* _What the task asks_
From the entries below, transcribe exactly the lines between the line holding "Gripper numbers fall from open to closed" and the line holding "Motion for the", inclusive; skip all other lines.

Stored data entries
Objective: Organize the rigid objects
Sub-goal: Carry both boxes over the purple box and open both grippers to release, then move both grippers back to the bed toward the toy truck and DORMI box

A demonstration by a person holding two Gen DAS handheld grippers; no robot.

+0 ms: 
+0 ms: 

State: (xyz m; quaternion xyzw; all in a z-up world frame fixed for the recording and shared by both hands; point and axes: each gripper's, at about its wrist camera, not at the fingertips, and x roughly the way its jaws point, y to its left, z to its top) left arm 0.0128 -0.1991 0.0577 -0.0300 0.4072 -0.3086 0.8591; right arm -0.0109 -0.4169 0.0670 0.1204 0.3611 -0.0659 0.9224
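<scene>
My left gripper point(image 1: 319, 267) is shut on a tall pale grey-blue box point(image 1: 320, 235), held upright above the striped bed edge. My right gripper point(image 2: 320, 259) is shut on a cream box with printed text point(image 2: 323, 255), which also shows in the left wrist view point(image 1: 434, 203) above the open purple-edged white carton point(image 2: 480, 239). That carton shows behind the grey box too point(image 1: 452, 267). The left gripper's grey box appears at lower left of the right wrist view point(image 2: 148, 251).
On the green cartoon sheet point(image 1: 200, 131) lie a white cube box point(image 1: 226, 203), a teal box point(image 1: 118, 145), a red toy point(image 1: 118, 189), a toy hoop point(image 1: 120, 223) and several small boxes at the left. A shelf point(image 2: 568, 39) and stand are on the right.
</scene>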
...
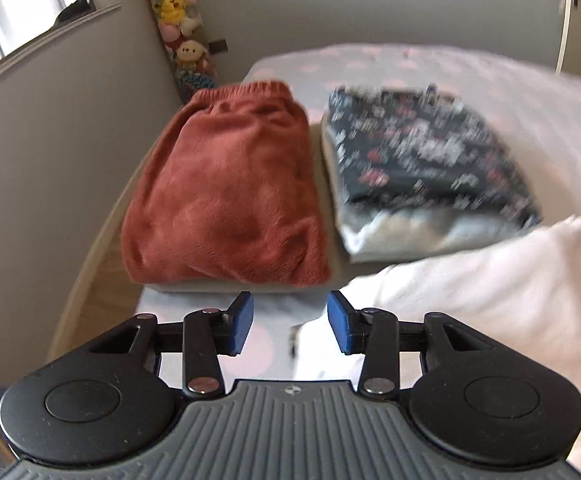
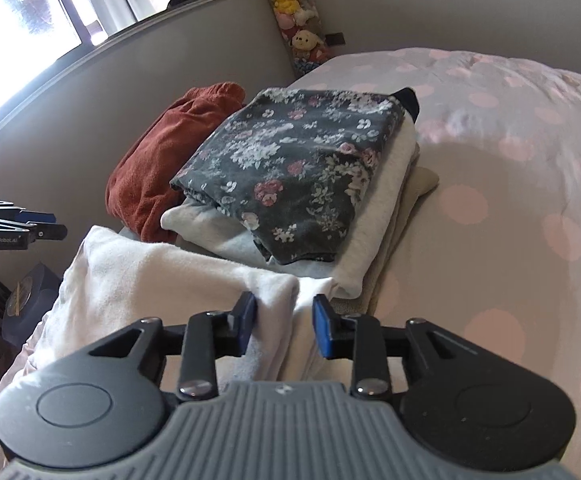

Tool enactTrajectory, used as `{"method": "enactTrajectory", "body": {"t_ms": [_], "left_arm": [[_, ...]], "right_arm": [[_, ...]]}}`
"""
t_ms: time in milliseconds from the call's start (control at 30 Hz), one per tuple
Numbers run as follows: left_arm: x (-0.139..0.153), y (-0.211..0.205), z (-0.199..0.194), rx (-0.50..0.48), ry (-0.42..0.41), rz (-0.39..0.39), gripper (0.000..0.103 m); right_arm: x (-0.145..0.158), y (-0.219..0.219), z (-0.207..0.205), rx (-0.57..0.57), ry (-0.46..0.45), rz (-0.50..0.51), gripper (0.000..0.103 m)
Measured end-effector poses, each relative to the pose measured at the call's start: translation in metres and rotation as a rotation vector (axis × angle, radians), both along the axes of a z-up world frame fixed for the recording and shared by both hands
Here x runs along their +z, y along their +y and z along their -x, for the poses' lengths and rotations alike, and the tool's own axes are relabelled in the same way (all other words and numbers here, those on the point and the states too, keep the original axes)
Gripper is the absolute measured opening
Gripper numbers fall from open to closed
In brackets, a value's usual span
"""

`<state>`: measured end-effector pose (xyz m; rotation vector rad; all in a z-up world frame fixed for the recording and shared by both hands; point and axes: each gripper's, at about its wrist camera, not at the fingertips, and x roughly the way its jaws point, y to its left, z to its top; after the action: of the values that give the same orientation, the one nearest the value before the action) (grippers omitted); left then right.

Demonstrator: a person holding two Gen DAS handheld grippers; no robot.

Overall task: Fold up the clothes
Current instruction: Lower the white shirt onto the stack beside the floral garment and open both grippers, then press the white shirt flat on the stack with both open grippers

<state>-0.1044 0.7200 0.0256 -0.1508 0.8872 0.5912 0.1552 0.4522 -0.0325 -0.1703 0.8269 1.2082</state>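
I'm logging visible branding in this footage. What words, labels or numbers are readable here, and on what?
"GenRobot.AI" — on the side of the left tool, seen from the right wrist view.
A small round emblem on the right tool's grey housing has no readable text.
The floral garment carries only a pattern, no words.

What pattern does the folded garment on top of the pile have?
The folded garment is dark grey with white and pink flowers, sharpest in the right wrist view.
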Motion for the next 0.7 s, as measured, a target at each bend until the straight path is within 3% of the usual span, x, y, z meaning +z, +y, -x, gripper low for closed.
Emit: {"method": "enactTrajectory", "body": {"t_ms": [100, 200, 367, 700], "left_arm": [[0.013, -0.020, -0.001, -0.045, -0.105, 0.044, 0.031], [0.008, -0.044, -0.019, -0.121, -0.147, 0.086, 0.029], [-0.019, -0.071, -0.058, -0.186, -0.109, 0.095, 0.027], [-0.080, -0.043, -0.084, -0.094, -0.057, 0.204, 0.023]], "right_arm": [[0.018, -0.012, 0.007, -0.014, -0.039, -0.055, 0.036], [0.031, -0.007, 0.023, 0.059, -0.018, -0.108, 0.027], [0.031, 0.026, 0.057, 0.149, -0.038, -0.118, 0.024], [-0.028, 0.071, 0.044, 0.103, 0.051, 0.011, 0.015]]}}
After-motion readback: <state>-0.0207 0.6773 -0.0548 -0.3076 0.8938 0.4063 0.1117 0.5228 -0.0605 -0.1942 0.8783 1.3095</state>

* _Expected output_
Gripper numbers fall from open to closed
In brackets, a value's usual span
"""

`<state>`: measured end-effector pose (xyz m; rotation vector rad; all in a z-up world frame fixed for the recording and shared by both hands; point and axes: each gripper's, at about its wrist camera, not at the fingertips, and x roughly the way its jaws point, y to its left, z to its top; after the action: of the values that give the same orientation, the one nearest the value before the action) (grippers omitted); left then right.

Demonstrator: a person holding two Gen DAS handheld grippers; no robot.

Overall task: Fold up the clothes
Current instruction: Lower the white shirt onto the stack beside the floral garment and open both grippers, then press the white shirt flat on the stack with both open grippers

<state>-0.1044 0.7200 0.0256 -0.1508 0.8872 0.5912 0.1552 0.4522 -0.0325 -0.1703 0.8269 1.2082</state>
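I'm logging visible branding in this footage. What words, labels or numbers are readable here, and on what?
"GenRobot.AI" — on the side of the left tool, seen from the right wrist view.
A small round emblem on the right tool's grey housing has no readable text.
The floral garment carries only a pattern, no words.

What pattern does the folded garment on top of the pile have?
The folded garment is dark grey with white and pink flowers, sharpest in the right wrist view.
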Motion for the next 0.7 s, as measured, a target at each bend until the straight path is within 3% of the usual span, x, y, z meaning +z, +y, -x, gripper low for closed.

None of the exercise remains to be done.